Games should have “optimise for streaming” option
If you have watched streamed gameplay during your lifetime, you might have noticed many video compression related artifacts in those streams. Some of those artifacts are more annoying than the others, and inconvenience varies, but the situation could be greatly improved if developers added “optimise for streaming” option to their games.
Magic: The Gathering Arena - the example
Magic: The Gathering Arena is a free-to-play digital collectible card game developed and published by Wizards of the Coast. It is available for PC, Mac and mobile platforms. It is a turn based game where every card has art, text and maybe some visual effects when card does something (enters the battlefied, uses ability etc.).
Above is a small screenshot of the gameplay. There are different visual battlefields in the game, the one shown in screenshot is IMHO the worst offender.
Issue 1, noise effects
For lossy video compression, the worst thing you can usually do, is to add some noise (entropy) to the image. Or to be more precise, add dynamic (temporal) noise, so in every frame the noise is not same as it was on previous frame. If you don’t believe me, watch Why Snow and Confetti Ruin YouTube Video Quality by Tom Scott.
The battlefield in this case has multiple different noise effects. For image quality, the most problematic ones are the rain and the fog.
(4 x zoom, you might notice the two long vertical lines)
(3 x zoom, you might notice the color changes over the bottom gray part)
In still shots you cannot see it, but they move and they animate. So when you watch gameplay e.g. in YouTube, you will see something like
(3 x zoom, you might notice the rain drops cannot be seen)
(3 x zoom, you might notice the fog effect is gone)
So as you can see, the video encoder cannot properly handle the rain and the fog, but it still tries, because they are part of the image. This trying also steals bitrate from more useful parts of the gameplay. The rain and the fog don’t have any gameplay related reasons, they are just visual effects. So why can’t we remove them when we are streaming the gameplay?

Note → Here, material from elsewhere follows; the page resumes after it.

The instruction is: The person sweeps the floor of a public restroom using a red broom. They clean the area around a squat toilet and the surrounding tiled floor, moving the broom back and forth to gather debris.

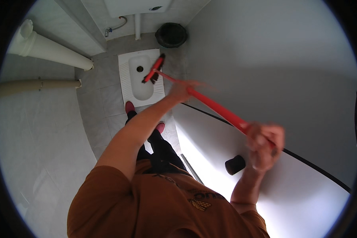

Issue 2, effects going over the text
If you don’t play MTG 24/7, you won’t remember what each card does. But you can move the cursor to the card, and game will tell you what the card does. But if you are watching a stream, then you cannot move your own cursor, and because of that, it is quite important that the visual effects won’t hide any texts. Unfortunately that is very common.
I don’t even know why effects are drawn over the text, but there must be some reason.
Issue 3, font legibility and readability
Most game engines don’t have top of the line font rendering capabilities when it comes to legibility and readability. And usually teams choose fonts that more stylish than functional. But for streaming purposes even small improvements could be really useful, like it might be better to a have bit bigger font size and maybe even use different font. Or add solid color backgrounds for certain texts.
For Arena, one of the issues is that cards that are on the battlefield use rotation when they are tapped. And that makes the default font a bit hard to read.
How to improve
Easy thing to do is to open any game streaming service, find videos of your game and see if there is anything that could be done to make it better for viewers. If you want to automate things, then you can e.g. measure PSNR or SSIM by capturing two videos at the same time (one with lossless compression and another one with common streaming quality lossy compression) and create regression tests for this.
You can help video compression process with e.g. using solid colors in certain UI elements (no fancy textures), blurring non useful elements / areas, adjusting animations (or removing them completely), disabling particles (or reducing amount of particles), disabling shadows and maybe even using different assets when streaming is happening.
Also avoid color red.
How to be great
Most lossy image and video codecs operate on pixel blocks (e.g. 4x4, 8x8). If you properly align e.g. your gameplay or UI elements to be in certain places, you can improve their compression quality.
You could also use entropy budget for scenes / assets to make sure streamability (remember, I coined it) stays good all the time.